Advantages One of natures free fruits
Roll up, roll up, food for free!
That statement has a certain ring attached to it doesn't it?
I know that Richard Mabey has written a very much talked about book on the subject of what nature can offer us in terms of nourishment. Sadly as yet I haven't read it, in fact I have just been very tempted to order a used copy from Amazon at just a little over £6.
I have to admit to being a fan of Ray Mears and although I hold my hands up to only being a fan I love to watch Ray pounding his berries and making weird and wonderful concoctions using gatherings from the hedgerows.

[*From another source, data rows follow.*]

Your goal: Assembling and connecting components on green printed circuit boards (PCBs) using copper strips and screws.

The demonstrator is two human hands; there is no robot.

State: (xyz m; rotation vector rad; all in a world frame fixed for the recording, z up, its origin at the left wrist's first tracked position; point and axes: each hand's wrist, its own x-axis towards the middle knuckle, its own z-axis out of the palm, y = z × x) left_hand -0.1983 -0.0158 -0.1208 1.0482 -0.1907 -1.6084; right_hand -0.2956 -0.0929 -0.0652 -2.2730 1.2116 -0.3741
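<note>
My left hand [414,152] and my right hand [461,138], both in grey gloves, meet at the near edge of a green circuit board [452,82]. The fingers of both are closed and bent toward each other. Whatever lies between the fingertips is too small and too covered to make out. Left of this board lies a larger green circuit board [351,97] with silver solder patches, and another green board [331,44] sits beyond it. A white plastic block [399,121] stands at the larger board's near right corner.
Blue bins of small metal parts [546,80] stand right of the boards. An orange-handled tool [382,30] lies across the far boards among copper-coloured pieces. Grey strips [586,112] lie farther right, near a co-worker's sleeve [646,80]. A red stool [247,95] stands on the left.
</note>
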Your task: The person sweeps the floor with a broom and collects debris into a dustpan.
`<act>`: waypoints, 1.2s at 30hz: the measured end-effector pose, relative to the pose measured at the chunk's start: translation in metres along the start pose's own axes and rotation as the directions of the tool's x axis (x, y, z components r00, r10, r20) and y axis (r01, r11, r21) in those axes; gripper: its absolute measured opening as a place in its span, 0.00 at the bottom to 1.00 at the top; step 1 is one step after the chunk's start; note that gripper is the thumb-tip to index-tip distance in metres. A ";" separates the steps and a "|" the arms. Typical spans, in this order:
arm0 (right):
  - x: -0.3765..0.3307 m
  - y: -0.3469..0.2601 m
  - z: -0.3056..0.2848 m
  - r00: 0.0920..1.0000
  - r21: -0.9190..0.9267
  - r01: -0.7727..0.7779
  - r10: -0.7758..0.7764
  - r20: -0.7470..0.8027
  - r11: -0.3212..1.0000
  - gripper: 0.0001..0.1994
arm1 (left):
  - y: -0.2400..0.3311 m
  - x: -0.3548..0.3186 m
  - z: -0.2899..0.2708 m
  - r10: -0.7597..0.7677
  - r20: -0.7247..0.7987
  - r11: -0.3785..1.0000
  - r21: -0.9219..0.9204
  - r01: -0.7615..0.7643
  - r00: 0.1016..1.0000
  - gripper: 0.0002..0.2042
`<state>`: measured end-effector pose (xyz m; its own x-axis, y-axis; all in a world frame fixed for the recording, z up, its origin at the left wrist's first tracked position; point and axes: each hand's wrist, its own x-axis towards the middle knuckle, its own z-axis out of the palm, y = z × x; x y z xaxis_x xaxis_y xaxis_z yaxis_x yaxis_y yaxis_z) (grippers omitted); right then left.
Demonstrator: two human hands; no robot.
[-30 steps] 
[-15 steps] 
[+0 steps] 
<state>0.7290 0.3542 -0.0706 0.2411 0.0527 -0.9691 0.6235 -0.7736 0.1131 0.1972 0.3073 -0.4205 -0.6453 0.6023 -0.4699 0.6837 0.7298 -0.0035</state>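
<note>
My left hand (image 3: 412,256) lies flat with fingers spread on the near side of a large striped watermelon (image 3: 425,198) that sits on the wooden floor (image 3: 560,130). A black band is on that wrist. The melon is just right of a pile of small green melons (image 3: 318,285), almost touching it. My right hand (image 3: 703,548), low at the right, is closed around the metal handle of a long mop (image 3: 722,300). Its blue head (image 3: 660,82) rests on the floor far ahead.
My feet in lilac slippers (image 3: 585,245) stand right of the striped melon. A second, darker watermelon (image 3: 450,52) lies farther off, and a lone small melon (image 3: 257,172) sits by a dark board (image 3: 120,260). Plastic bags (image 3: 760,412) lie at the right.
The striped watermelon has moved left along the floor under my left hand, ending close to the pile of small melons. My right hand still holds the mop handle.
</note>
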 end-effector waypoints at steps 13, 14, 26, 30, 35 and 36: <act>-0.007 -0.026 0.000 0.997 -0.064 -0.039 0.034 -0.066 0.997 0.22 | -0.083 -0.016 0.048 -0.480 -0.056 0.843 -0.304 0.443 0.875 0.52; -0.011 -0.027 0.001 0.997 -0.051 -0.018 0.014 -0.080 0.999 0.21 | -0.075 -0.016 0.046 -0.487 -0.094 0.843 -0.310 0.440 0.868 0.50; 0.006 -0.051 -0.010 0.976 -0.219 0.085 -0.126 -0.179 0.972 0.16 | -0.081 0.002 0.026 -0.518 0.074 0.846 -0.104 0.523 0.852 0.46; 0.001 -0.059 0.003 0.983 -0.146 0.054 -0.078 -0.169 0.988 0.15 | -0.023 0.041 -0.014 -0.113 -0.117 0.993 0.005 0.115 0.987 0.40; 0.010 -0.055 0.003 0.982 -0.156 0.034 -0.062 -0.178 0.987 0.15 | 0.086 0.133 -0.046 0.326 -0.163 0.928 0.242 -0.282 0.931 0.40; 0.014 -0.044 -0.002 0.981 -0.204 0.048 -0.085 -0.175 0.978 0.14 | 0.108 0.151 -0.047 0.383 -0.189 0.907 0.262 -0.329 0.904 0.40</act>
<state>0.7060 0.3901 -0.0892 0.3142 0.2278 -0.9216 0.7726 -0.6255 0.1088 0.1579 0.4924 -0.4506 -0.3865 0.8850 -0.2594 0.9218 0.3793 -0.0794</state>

Yes you can buy cultivated blackberry bushes to plant either in your garden or allotment but I would far rather go and hunt for my treasure.
Blackberry bushes start to produce flower in the Spring ready to produce fruit late Summer to early Autumn.
The bushes grow tall and wide and will make a takeover bid if they are left to their own devices.
The blackberry bushes have medium sized rich green leaves that are deeply veined and jagged edged, the fragrant blossom produced during the the Spring has the palest of baby pink leaves
I know exactly where to find my Blackberries and that is the spot that I will revisit every year to gather my fruit.
It is strange though, all of the plumpest juiciest berries are at the top of the bush and being somewhat vertically challenged I have to try hedge climbing ( I keep the crampons in my anorak pocket ).( If crampons are not available then take an umbrella with a hooked handle )
Although wild blackberries tend to be smaller than the cultivated variety more often than not they produce a healthy crop. The berries resemble the fruit of a raspberry but have a different flavour.
I find that Blackberries aren't as tart as a raspberry can possibly be, they have a fuller richer flavour.
It is a very good and sensible idea to leave the fruit at the bottom of the bush exactly where it is, dog walkers are allowed to enjoy the beauty of the fields too but our four legged friends are choosy when it comes to cocking their legs!
Aim for the juiciest looking berries that sit in the middle of the bush, fill your bag with what you are going to use and no more. If you take far more than you want or need then others will miss out altogether.
If you want to put some in the freezer then they do freeze well, lay the well washed blackberries out on a tray and open freeze them first, when they are solid then gather a useful amount to freeze and seal them into a plastic bag. If they are initially frozen together then you will end up with a big soggy mass when they are defrosted.